[What you have to do]:
In the records below, find each line holding the word "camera" and copy it.

Stored dataset items
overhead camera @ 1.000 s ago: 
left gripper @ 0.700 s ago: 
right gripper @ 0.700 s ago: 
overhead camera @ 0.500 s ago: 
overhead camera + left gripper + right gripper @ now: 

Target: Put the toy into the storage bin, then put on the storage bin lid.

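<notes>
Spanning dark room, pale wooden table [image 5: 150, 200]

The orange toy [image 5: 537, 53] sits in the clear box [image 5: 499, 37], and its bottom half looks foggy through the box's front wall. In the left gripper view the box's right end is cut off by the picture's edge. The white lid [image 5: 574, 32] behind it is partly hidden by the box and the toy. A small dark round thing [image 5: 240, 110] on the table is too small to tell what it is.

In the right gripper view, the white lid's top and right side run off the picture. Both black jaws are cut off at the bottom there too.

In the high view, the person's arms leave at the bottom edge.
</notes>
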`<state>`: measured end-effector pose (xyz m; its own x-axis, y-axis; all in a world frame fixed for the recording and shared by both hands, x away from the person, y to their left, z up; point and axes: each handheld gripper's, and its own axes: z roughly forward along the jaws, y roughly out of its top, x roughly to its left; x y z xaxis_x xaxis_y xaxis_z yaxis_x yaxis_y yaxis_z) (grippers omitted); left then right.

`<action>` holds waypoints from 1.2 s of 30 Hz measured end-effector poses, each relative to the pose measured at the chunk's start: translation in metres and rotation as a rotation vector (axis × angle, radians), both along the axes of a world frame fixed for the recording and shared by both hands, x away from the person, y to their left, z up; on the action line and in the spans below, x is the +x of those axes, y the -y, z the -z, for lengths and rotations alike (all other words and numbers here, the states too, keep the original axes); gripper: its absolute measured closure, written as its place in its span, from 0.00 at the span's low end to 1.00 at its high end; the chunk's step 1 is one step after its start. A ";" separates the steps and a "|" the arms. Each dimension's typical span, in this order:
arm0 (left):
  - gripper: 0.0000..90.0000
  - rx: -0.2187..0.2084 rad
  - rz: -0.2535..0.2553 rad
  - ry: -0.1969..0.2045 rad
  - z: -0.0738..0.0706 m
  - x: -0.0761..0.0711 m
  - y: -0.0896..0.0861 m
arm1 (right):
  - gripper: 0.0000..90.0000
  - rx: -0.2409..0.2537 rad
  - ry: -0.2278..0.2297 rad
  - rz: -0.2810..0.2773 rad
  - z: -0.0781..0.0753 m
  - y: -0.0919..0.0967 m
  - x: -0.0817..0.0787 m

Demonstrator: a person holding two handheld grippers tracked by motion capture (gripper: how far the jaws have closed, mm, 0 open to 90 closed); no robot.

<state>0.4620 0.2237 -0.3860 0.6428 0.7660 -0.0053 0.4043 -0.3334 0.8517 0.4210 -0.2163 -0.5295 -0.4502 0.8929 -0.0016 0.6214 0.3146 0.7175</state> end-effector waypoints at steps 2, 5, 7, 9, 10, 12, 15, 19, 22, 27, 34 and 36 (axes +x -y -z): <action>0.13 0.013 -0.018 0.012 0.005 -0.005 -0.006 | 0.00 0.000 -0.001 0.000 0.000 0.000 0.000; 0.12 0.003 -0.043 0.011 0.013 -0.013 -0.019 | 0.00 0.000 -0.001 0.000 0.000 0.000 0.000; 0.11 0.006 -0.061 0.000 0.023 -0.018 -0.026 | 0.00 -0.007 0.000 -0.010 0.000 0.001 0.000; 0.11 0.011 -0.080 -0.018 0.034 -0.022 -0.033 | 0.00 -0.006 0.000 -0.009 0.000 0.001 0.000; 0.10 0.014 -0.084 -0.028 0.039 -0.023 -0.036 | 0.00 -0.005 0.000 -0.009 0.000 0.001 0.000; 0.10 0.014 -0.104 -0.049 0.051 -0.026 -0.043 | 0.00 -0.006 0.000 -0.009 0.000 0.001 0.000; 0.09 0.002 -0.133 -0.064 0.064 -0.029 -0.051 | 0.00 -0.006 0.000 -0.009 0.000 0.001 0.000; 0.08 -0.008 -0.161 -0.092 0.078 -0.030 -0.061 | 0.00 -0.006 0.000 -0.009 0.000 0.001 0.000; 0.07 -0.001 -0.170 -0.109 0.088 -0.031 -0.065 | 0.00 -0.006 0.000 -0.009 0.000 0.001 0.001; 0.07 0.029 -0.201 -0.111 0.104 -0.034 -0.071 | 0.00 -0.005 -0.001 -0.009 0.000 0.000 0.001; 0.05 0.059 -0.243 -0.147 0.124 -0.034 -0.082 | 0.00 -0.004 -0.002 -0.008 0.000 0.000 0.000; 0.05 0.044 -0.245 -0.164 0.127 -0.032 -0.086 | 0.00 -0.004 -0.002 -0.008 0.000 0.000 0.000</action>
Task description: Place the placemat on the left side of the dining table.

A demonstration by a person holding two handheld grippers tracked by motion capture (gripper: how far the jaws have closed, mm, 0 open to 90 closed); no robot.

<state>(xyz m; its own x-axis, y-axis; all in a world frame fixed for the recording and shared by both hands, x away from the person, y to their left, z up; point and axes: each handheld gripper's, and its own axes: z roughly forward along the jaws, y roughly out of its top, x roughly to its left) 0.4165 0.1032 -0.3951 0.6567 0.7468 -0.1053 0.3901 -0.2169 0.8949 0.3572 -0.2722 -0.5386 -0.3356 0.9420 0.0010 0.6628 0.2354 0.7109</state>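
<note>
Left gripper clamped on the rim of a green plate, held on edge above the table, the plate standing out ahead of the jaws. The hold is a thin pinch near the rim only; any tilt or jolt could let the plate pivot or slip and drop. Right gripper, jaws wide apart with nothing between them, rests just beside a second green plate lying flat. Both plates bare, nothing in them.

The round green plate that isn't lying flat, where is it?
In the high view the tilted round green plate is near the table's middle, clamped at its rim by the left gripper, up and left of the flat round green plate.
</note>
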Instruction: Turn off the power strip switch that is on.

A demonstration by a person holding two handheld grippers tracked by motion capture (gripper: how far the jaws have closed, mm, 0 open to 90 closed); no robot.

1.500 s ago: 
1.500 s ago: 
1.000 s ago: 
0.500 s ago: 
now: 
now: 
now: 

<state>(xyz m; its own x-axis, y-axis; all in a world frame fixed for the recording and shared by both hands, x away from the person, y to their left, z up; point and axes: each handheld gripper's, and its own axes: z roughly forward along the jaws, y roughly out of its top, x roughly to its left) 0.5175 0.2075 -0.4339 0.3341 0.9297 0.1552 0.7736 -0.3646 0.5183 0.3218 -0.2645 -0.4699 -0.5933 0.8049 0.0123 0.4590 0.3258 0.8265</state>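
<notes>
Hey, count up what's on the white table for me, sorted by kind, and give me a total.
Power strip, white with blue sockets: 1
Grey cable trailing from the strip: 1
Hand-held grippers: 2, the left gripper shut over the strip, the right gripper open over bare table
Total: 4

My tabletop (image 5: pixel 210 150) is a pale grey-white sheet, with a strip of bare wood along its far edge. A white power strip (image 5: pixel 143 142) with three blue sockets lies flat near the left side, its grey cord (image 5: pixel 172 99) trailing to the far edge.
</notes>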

[Exercise response]:
overhead camera @ 1.000 s ago: 
overhead camera @ 0.500 s ago: 
overhead camera + left gripper + right gripper @ now: 

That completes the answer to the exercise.